### Problem statement
Write out the entire listing exactly, so that each line matches the original.

### Recorded information

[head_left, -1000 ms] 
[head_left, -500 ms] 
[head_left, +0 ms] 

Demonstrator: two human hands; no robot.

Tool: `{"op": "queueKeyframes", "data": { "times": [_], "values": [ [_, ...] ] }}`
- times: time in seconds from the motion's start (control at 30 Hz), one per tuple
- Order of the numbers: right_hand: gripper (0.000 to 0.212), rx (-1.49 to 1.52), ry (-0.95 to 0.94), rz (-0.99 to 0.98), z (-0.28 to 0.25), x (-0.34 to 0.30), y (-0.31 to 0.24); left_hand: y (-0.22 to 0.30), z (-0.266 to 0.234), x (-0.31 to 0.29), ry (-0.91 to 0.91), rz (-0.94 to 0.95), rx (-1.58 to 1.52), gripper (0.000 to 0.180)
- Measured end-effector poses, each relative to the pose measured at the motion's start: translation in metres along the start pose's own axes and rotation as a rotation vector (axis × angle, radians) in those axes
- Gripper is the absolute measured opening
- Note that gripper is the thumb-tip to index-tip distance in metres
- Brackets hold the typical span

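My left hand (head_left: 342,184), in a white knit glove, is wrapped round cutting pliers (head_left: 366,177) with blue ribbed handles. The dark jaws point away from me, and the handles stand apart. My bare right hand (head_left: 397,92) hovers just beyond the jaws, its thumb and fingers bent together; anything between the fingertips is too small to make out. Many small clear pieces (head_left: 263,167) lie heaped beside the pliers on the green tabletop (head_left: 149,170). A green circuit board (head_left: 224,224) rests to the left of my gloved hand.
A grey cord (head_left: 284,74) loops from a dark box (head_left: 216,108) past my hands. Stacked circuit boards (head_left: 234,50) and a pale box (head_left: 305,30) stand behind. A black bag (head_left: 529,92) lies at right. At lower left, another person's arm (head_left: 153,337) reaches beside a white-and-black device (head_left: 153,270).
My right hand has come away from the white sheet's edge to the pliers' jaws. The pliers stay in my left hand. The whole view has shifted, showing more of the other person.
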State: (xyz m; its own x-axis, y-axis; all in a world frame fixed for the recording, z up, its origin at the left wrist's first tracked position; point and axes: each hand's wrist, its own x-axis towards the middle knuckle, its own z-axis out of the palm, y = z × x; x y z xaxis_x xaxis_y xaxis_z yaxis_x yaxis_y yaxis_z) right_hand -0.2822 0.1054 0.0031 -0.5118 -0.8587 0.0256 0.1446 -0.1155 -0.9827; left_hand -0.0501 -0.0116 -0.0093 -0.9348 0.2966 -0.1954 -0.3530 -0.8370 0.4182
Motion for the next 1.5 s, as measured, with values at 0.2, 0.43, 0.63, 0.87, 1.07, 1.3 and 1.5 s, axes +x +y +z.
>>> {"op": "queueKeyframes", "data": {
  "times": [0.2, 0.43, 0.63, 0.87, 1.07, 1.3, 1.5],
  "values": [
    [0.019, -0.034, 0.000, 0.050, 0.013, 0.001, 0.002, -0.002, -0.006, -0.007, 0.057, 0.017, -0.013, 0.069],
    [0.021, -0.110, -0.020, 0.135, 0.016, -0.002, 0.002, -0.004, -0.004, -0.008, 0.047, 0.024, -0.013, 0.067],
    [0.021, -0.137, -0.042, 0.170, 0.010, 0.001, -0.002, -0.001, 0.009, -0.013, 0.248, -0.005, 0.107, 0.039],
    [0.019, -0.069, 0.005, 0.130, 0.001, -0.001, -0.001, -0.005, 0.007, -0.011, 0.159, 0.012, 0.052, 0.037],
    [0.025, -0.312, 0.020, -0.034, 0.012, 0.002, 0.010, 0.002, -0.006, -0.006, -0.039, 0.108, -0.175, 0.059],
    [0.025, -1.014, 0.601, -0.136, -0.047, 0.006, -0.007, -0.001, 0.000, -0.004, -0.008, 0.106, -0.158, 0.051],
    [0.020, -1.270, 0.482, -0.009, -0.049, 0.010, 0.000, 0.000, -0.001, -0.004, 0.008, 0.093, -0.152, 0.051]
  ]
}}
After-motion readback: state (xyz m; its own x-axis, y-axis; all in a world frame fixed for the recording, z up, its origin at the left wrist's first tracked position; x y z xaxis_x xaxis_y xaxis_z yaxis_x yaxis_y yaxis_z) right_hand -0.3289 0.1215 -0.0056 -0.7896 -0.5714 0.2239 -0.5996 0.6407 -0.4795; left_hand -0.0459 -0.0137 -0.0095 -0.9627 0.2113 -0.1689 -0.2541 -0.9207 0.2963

### Answer below
[head_left, -1000 ms] 
[head_left, -500 ms] 
[head_left, +0 ms] 

Demonstrator: two human hands; no robot.

Tool: `{"op": "queueKeyframes", "data": { "times": [_], "values": [ [_, ...] ] }}`
- times: time in seconds from the motion's start (control at 30 Hz), one per tuple
- Order of the numbers: right_hand: gripper (0.000 to 0.212), rx (-1.49 to 1.52), ry (-0.95 to 0.94), rz (-0.99 to 0.98), z (-0.28 to 0.25), x (-0.34 to 0.30), y (-0.31 to 0.24); left_hand: y (-0.22 to 0.30), z (-0.266 to 0.234), x (-0.31 to 0.29), ry (-0.91 to 0.91), rz (-0.94 to 0.95), rx (-1.58 to 1.52), gripper (0.000 to 0.180)
- Measured end-effector poses, each relative to the pose measured at the motion's start: translation in metres along the start pose's own axes and rotation as a rotation vector (axis × angle, radians) in those axes
- Gripper is the absolute measured opening
- Note that gripper is the thumb-tip to index-tip distance in metres
- Brackets hold the typical span

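My left hand (head_left: 342,184), in a white knit glove, is wrapped round cutting pliers (head_left: 366,177) with blue ribbed handles. The dark jaws point away from me, and the handles stand apart. My bare right hand (head_left: 397,92) hovers just beyond the jaws, its thumb and fingers bent together; anything between the fingertips is too small to make out. Many small clear pieces (head_left: 263,167) lie heaped beside the pliers on the green tabletop (head_left: 149,170). A green circuit board (head_left: 224,224) rests to the left of my gloved hand.
A grey cord (head_left: 284,74) loops from a dark box (head_left: 216,108) past my hands. Stacked circuit boards (head_left: 234,50) and a pale box (head_left: 305,30) stand behind. A black bag (head_left: 529,92) lies at right. At lower left, another person's arm (head_left: 153,337) reaches beside a white-and-black device (head_left: 153,270).
My right hand has come away from the white sheet's edge to the pliers' jaws. The pliers stay in my left hand. The whole view has shifted, showing more of the other person.
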State: (xyz m; its own x-axis, y-axis; all in a world frame fixed for the recording, z up, its origin at the left wrist's first tracked position; point and axes: each hand's wrist, its own x-axis towards the middle knuckle, its own z-axis out of the palm, y = z × x; x y z xaxis_x xaxis_y xaxis_z yaxis_x yaxis_y yaxis_z) right_hand -0.2822 0.1054 0.0031 -0.5118 -0.8587 0.0256 0.1446 -0.1155 -0.9827; left_hand -0.0501 -0.0116 -0.0093 -0.9348 0.2966 -0.1954 -0.3530 -0.8370 0.4182
Motion for the next 1.5 s, as measured, with values at 0.2, 0.43, 0.63, 0.87, 1.07, 1.3 and 1.5 s, axes +x +y +z.
>>> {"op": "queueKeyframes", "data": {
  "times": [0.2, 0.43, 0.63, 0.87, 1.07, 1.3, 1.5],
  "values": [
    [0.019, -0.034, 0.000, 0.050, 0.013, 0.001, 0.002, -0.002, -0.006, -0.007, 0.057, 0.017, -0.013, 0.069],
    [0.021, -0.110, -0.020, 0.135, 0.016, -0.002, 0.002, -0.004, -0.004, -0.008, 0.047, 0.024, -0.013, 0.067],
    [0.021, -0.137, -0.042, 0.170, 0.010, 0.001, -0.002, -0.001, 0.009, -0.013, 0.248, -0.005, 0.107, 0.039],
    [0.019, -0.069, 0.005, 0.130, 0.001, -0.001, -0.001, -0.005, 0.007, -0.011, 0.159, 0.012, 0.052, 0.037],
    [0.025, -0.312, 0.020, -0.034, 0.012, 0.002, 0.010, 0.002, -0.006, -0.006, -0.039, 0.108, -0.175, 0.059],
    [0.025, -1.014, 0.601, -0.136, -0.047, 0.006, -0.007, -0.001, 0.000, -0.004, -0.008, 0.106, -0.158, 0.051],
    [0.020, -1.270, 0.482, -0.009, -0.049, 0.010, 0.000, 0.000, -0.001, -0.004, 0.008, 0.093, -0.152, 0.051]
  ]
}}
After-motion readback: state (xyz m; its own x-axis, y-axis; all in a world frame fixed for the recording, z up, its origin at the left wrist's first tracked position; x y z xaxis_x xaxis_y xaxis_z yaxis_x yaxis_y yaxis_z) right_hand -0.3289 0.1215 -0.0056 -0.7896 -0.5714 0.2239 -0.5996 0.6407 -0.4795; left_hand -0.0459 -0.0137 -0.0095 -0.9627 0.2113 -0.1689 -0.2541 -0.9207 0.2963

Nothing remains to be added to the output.